The mention of uncommon springs leads me to that of Syphon fountains. There is one of these near the intersection of the Lord Fairfax's boundary with the North Mountain, not far from Brock's Gap, on the stream of which is a grist mill, which grinds two bushels of grain at every flood of the spring. An- other, near the Cow Pasture River, a mile and a half below its confluence with the Bull Pasture River, and 16 or 17 miles from the Hot Springs, which intermits once in every twelve hours. One also near the mouth of the North Holston.

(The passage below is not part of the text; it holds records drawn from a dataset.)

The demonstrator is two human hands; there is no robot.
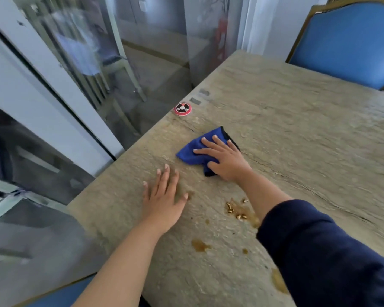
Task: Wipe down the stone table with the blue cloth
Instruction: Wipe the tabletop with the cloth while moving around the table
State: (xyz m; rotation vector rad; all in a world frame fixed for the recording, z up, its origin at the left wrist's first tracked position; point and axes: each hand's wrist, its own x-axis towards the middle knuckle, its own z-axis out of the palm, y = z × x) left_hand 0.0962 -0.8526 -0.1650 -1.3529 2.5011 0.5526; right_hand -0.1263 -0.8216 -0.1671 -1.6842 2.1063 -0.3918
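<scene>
Fingers (205, 140) of my right hand (226, 159) press flat on the blue cloth (190, 151) mid-frame; soft, limp, likely to bunch, so I'd keep palm pressure. Left hand (164, 200) lies splayed, holding nothing.

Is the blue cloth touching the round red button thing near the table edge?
Apart. The head view shows bare stone table between the blue cloth under the right hand and the red button.

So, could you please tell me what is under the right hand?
The right hand presses flat on the blue cloth, which lies on the stone table. Whatever lies beneath the cloth is hidden.
</scene>
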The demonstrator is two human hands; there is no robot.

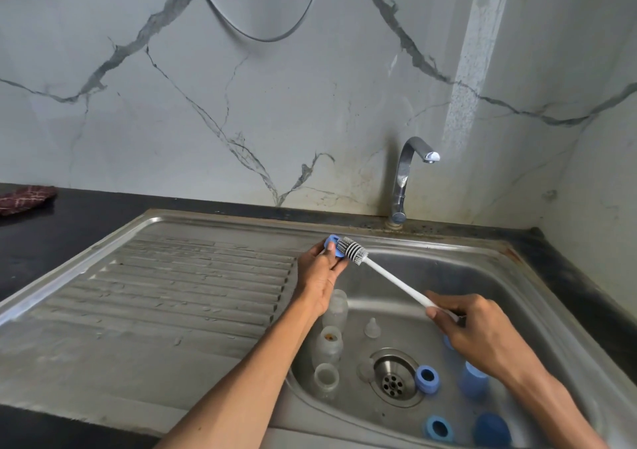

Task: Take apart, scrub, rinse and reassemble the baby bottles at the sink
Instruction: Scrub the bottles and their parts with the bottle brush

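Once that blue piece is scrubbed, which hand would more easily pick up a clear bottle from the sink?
Probably the left hand: it hovers just above the clear plastic bottles, holding only a small blue plastic ring. The right hand grips the white bottle brush.

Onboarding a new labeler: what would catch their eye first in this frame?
First, the white bottle brush running across the middle: the right hand grips its handle while the bristles scrub a blue bottle ring held by the left hand over the basin's left edge. Next, the loose parts on the sink floor: clear bottles at left, blue rings and caps by the drain.
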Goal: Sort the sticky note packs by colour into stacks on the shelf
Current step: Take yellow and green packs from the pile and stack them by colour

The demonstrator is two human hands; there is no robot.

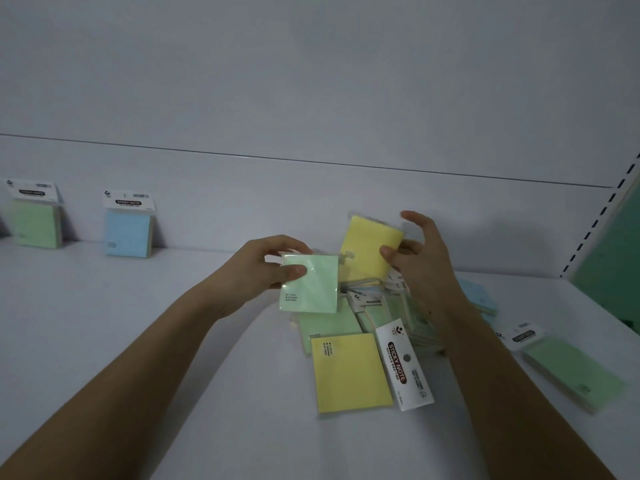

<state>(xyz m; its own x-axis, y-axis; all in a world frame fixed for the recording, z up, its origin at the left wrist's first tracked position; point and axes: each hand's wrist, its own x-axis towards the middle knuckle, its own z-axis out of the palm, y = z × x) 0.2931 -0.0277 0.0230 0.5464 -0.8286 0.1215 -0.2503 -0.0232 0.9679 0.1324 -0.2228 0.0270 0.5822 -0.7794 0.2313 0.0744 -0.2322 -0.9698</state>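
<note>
White shelf (138, 323) boards are stretching back to a plain wall as we are pinching a glossy, film-wrapped green pack (309, 285) in our left hand (273, 261) and a yellow pack (370, 247) in our right hand (415, 251), both above the mixed heap (377, 317). We are judging the green stack (34, 216), upright at the far left, nearer the left grip, beside the blue stack (129, 230).

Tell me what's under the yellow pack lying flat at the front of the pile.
The flat yellow pack overlaps a green pack at its far edge; its near part rests on the white shelf. Anything else beneath it is covered.
</note>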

We are told that during a great storm on the 25th of December, 1798, the Syphon Fountain, near the mouth of the North Holston, ceased, and a spring broke out about 100 feet higher up the hill. [vi] Syphon fountains have been explained by supposing the duct which leads from the reservoir to the surface of the earth to be in the form of a syphon, a, h, c, where it is evident that till the water rises in the reservoir to d, the level of the highest point of the syphon, it cannot flow through the duct, and it is known that when once it begins to flow it will draw off the water of the reservoir to the orifice a, of the syphon. If the duct be larger than the supply of the reservoir, possibly the force of the waters and loosening of the earth by them, during the storm above mentioned, may have opened a more direct duct as from e to f, horizontally or declining, which issued higher up the hill than the one fed by the syphon. In that case it becomes a common spring. Should this duct be again closed or diminished by any new accident, the syphon may begin to play again, and both springs be kept in action from the same reservoir.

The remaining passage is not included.